Finite state and Constraint Grammar based analysers, proofing tools and other resources
The lexc can be written with SRO (The Standard Roman Orthography)
From this one can compile alternative FSTs with systematic variation, as a base for generation of spell checker programs and ICALL-programs.
For an analyser to be used for analysing texts, one can use spell relax to get the analyser to understand all orthographies. With spell relax there will not be any tags in the output to tell which kind of orthography is used.
Words with another orthography, from other dialects:
These are forms, which don’t follow orthographic principles, but still they are in texts, which we want to analyse.
The normative form should be on the left side, and then the lemma in the analysis will be a normative form and can be found e.g. in the dictionary.

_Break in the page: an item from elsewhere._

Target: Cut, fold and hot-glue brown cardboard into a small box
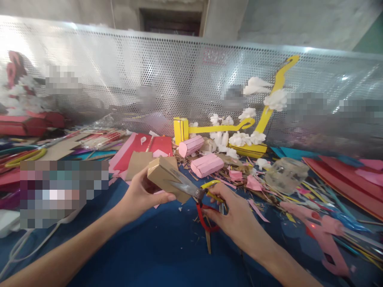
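Observation:
My left hand is closed around a small brown cardboard box, tilted up above the blue table. In my right hand is a pair of scissors with one yellow and one red handle loop. The blades are spread and lie against the box, pointing left; where the lower blade runs is partly hidden. Just beyond the hands lie two pink paper prisms with dark lines along their edges.
Yellow paper shapes with white paper flowers stand at the back against a perforated metal panel. Paper scraps cover the middle. At right lies a pink glue gun near a clear plastic container. White cables run at left.

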The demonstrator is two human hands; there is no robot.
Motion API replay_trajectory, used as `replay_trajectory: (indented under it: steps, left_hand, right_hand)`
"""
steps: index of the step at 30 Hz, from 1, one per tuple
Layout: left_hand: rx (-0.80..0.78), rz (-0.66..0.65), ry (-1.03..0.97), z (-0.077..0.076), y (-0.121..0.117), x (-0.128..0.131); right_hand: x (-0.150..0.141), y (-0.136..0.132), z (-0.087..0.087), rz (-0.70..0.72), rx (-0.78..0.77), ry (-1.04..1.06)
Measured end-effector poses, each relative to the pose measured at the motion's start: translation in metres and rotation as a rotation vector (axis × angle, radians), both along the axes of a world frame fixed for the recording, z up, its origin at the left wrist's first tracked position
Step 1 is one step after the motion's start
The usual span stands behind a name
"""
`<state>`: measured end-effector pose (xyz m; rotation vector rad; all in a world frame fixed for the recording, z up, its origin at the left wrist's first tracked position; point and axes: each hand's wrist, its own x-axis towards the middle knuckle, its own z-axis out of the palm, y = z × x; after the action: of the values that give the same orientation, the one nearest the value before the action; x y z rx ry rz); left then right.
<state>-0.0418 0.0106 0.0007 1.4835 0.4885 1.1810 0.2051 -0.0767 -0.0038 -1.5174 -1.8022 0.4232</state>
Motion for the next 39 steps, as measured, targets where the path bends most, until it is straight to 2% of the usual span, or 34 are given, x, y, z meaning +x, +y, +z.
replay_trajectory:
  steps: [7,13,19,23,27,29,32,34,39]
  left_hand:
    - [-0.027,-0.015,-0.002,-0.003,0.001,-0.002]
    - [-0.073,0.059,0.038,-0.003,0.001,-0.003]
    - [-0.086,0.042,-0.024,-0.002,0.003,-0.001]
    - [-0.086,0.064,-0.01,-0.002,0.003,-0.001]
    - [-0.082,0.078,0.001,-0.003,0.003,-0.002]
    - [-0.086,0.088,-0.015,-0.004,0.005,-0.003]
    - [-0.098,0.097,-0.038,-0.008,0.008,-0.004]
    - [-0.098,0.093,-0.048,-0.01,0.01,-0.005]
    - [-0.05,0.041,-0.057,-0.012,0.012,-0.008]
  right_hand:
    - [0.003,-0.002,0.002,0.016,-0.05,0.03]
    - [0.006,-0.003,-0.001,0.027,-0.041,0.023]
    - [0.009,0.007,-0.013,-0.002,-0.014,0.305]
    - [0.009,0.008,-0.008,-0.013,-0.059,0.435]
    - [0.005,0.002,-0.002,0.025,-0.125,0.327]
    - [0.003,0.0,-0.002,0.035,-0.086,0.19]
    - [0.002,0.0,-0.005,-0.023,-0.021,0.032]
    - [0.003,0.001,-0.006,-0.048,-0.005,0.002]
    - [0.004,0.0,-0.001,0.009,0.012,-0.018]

bázahus:bázahuss JOHTOLAT "remainder" ;
bázahus+Err/Orth:bázáhuss JOHTOLAT "remainder" ;
The descriptive FST will inflect both “bázahus” and “bázáhus”, but the string with the tag Err/Sub is removed from the normative analyser/generator during the compilation prosess.
bázahusat
bázahusat bázahus+N+Pl+Nom
bázáhusat
bázáhusat bázahus+Err/Orth+N+Pl+Nom
The normative analyser:
bázahusat
bázahusat bázahus+N+Pl+Nom
bázáhusat
bázáhusat bázáhusat +?
Ex. “brillefutterála” which is a slightly adapated loanword from Norwegian to North Saami. The normative word is “čalbmelássaskuohppu”
brillefutterála+Err/Lex:brille#futterál SOSIAL "spectacle case" ;
The descriptive FST will inflect “brillefutterála”, but the line with the tag Err/Lex is removed from the normative analyser/generator during the compilation prosess.
brillefutterálat
brillefutterálat brillefutterála+N+Err/Lex+Pl+Nom
The normative analyser:
brillefutterálat
brillefutterálat brillefutterálat +?
Two lemmas can have identical base forms, but different paradigms and semantics.
Example from North Saami. G3 = Grade 3 in consonant gradation
beassi:beassi BEARRI "nest" ;
beassi+G3:beas'si AIGI "birchbark" ;
Analysis:
beassi
beassi beassi+N+G3+Sg+Nom
beassi beassi+N+G3+Sg+Acc
beassi beassi+N+G3+Sg+Gen
beassi beassi+N+Sg+Nom
beasi
beasi beassi+N+Sg+Gen
beasi beassi+N+Sg+Acc
Example from North Saami. NomAg tag for derivation Nomen Agentis
vuovdi+NomAg:vuovdi ACTOR "salesman" ;
vuovdi+G3:vuov'di AIGI "forest" ;
Analysis:
vuovdi
vuovdi vuovdi+N+NomAg+Sg+Nom
vuovdi vuovdi+N+NomAg+Sg+Acc
vuovdi vuovdi+N+NomAg+Sg+Gen
vuovdi vuovdi+N+Sg+Nom
vuovddi
vuovddi vuovdi+N+Sg+Gen
vuovddi vuovdi+N+Sg+Acc
Example from South Saami, two verbs:
govledh+Hom1:govl TJOEHPEDH_TV "hear" ;
govledh+Hom2:govl VÅÅJNEDH "sound" ;
Analysis:
gåvla
gåvla govledh+Hom1+V+TV+Ind+Prs+Sg3
govloe
govloe govledh+Hom2+V+IV+Ind+Prs+Sg3
One lemma can have orthograpic variants for base form and at least parts of the inflection paradigm. We can add a variants tag as a help to recognize the correct base form for the paradigm.
Example from North Saami:
mandáhta+v2:mandáhtta GOAHTI-A "mandate" ;
mandáhta+v1:mandáhta STAHTA "mandate" ;
Generation with normative generator gives:
mandáhta+v2+N+Ess
mandáhta+v2+N+Ess mandáhttan
mandáhta+v1+N+Ess
mandáhta+v1+N+Ess mandáhtan
If the base forms are identical, but there are variants in the inflection, we don’t use these tags.